Note that the two loops differ in the values of s and t at loop
termination.  I consider the first loop to be more obvious, it
is after all the standard C idiom for copying a string.  If you
"optimize" your code for one machine by writing the second loop,
you may be pessimizing it for other machines.  Such is the nature
of C and C programmers.

					Bill Shannon
					Sun Microsystems, Inc.

moroney@jon.DEC (Mike Moroney) (03/12/85)

I think this is cute, how VAX/VMS beats Unix at its own game.  The VMS C
compiler generates code as good as or better than anything I have seen posted
so far!

	char *s,*t;
	while (*s++ = *t++);

generates (on a VAX 780):

		movb	(r2)+,(r1)+
		beql	sym.2
	sym.1:
		movb	(r2)+,(r1)+
		bneq	sym.1
	sym.2:

This is as fast as you can get.

	char *s,*t;
	while ((*s = *t) != '\0')
	{
	s++;
	t++;
	}

generates:

		movb	(r2),(r1)
		beql	sym.4
	sym.3:
		incl	r1
		incl	r2
		movb	(r2),(r1)
		bneq	sym.3
	sym.4:

The default settings of the C compiler were used (that is I didn't select any
"generate warp speed code" flags).  Notice I did NOT use "register char *"
since VAX C is at least as intelligent as you are when it decides what should
or should not go into registers.  In fact version 1 of the C compiler ignored
"register" definitions for that reason.  They put it back in V2.0 to appease
those who think they are smarter than the compiler (which treats it as a
"hint").  I have also seen a benchmark program where the identical C program
was compiled and run on identical VAX hardware, one running Unix, and one
running VMS.  The Unix program took 3 times as long to run as the VMS.  This
program (which did all integer arithmetic) used static variables, so it didn't
even have the benefit of automatically placing auto's in registers when
possible. I would think Unix, being 95% written in C, would at least have a
d@mn good C compiler.  Want to improve the throughput of your Unix system?
Recompile it in VAX/VMS C!

These are not the views of Digital, although I am sure Digital agrees with me.

						Mike Moroney
					..!decwrl!rhea!jon!moroney

atbowler@watmath.UUCP (Alan T. Bowler [SDG]) (03/12/85)

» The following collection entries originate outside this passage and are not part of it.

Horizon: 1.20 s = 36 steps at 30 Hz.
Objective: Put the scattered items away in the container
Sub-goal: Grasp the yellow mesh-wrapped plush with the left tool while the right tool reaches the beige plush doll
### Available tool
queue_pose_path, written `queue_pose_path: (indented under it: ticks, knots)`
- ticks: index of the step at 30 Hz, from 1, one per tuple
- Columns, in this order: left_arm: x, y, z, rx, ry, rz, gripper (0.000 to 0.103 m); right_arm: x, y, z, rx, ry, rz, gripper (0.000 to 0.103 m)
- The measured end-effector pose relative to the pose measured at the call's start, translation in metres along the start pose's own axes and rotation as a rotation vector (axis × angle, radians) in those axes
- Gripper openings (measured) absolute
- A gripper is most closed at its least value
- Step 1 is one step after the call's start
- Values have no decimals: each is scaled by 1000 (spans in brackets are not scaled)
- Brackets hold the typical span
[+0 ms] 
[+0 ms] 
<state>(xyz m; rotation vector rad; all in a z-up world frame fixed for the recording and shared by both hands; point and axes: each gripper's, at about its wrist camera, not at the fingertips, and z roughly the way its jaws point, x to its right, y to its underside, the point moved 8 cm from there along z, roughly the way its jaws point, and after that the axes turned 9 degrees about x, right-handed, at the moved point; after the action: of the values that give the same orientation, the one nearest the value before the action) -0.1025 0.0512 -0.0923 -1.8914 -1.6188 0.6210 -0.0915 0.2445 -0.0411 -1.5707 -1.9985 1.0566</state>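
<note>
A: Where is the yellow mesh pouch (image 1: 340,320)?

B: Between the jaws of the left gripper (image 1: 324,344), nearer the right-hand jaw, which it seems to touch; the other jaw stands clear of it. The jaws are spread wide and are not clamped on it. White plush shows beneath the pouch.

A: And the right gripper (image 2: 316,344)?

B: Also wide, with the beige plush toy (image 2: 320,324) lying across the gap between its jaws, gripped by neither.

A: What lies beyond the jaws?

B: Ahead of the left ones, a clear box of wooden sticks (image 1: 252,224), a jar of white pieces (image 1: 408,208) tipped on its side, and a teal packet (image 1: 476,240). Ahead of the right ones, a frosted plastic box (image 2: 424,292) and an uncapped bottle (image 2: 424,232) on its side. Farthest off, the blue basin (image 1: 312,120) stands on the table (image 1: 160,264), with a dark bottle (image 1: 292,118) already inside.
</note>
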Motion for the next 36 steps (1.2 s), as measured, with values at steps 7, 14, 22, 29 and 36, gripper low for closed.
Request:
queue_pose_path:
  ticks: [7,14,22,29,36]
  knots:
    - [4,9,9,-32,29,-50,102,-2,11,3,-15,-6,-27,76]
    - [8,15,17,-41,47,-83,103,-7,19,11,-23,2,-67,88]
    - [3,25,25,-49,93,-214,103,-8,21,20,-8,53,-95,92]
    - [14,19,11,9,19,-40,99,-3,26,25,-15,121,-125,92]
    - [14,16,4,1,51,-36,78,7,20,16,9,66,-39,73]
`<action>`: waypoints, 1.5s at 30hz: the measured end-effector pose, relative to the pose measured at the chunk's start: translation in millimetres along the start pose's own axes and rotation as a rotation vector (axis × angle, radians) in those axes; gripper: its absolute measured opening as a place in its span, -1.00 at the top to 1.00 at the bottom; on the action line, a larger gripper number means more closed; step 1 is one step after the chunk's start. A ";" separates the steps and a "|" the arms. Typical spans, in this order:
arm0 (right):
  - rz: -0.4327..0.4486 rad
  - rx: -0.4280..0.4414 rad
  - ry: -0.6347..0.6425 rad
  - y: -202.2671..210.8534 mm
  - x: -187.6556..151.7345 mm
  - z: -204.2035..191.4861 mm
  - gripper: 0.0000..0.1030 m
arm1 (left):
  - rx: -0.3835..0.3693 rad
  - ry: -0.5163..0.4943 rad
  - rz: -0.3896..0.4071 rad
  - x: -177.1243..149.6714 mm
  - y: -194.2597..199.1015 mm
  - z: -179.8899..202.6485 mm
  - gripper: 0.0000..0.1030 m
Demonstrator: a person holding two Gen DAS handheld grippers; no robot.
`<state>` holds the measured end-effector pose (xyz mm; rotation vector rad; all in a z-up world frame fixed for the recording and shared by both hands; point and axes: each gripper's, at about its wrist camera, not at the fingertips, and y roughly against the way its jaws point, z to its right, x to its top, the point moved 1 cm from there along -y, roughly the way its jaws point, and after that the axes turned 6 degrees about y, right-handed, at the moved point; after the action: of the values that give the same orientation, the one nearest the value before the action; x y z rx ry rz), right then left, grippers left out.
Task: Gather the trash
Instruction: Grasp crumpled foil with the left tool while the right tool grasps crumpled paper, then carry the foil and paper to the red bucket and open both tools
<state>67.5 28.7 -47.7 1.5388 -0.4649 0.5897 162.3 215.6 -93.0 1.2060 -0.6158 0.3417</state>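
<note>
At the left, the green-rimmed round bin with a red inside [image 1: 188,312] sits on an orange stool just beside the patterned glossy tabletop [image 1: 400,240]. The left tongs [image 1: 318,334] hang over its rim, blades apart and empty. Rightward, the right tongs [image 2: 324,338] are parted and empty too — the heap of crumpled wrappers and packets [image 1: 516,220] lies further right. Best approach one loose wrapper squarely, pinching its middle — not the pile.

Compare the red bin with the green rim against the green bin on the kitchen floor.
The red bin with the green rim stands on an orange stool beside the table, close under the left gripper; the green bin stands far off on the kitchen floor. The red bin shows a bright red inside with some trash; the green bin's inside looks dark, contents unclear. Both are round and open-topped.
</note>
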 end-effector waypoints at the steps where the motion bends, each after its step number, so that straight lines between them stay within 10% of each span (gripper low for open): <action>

Actually my favourite string copy idiom is
     strcpy(s, t);
On most machines this generates a smaller sequence, and I can frequently
count on the C implementor having supplied a code sequence,
(possibly written in assembler) that has been optimized for the particular
machine.  At worst if performance is a real problem, and the implementor
didn't, I can write my own assembler routine once for this machine,
rather than having to find all the places I coded my own string copy.
   On most large machines I know there are character vector instructions
that will allow implementation of a string copy that is faster than
any sequence I can code in C.

anton@ucbvax.ARPA (Jeff Anton) (03/12/85)

Daniel J. Salomon writes:
>The VAX 4.2 BSD UNIX library routine 'strcpy' uses code equivalent
>to the less efficient sequence:  while (*s++ = *t++);
>Perhaps it should be changed.
>In the mean time, if your application does a great deal of
>string copying, and you are want to minimize execution time,
>you should write your own string copy routine.

I believe you are mistaken.  The 4.2BSD VAX strcpy is an assembly routine
that uses the VAX instruction movc3.  Perhaps, your library was built
improperly or you defined a new strcpy routine.  If you looked at source
code you must be carefull since routines in assembly often have C counter
parts to be used if the assembly is suspect.
-- 
C knows no bounds.
					Jeff Anton
					U.C.Berkeley
					ucbvax!anton
					anton@berkeley.ARPA

rpw3@redwood.UUCP (Rob Warnock) (03/13/85)

Please note that the semantics of

	while (*s++ = *t++) ;
and
	while ((*s = *t) != '\0') {s++; t++;}

are NOT the same; therefore, the generated code CANNOT be the same!
(I noticed this while comparing the code generated on the 68000 compiler
I use.) The first statement leaves "t" pointing at the byte AFTER the null,
while the second leaves "t" pointing to the null. Auto-incrementing cannot
be used in the second case, unless your compiler generates code to "back out"
the final incrementation (an optimization I have on occasion applied by hand
to tight assembly code, but have never seen a compiler use).

The following two ARE equivalent (by the definition of "true" in boolean tests
and due to the "usual conversions" applied to '\0' before the comparison), and
the compiler I use indeed generates the same code for both cases:

	while (*s++ = *t++) ;
and
	while ((*s++ = *t++) != '\0') ;


Rob Warnock
Systems Architecture Consultant

UUCP:	{ihnp4,ucbvax!dual}!fortune!redwood!rpw3
DDD:	(415)572-2607
USPS:	510 Trinidad Lane, Foster City, CA  94404

minow@decvax.UUCP (Martin Minow) (03/13/85)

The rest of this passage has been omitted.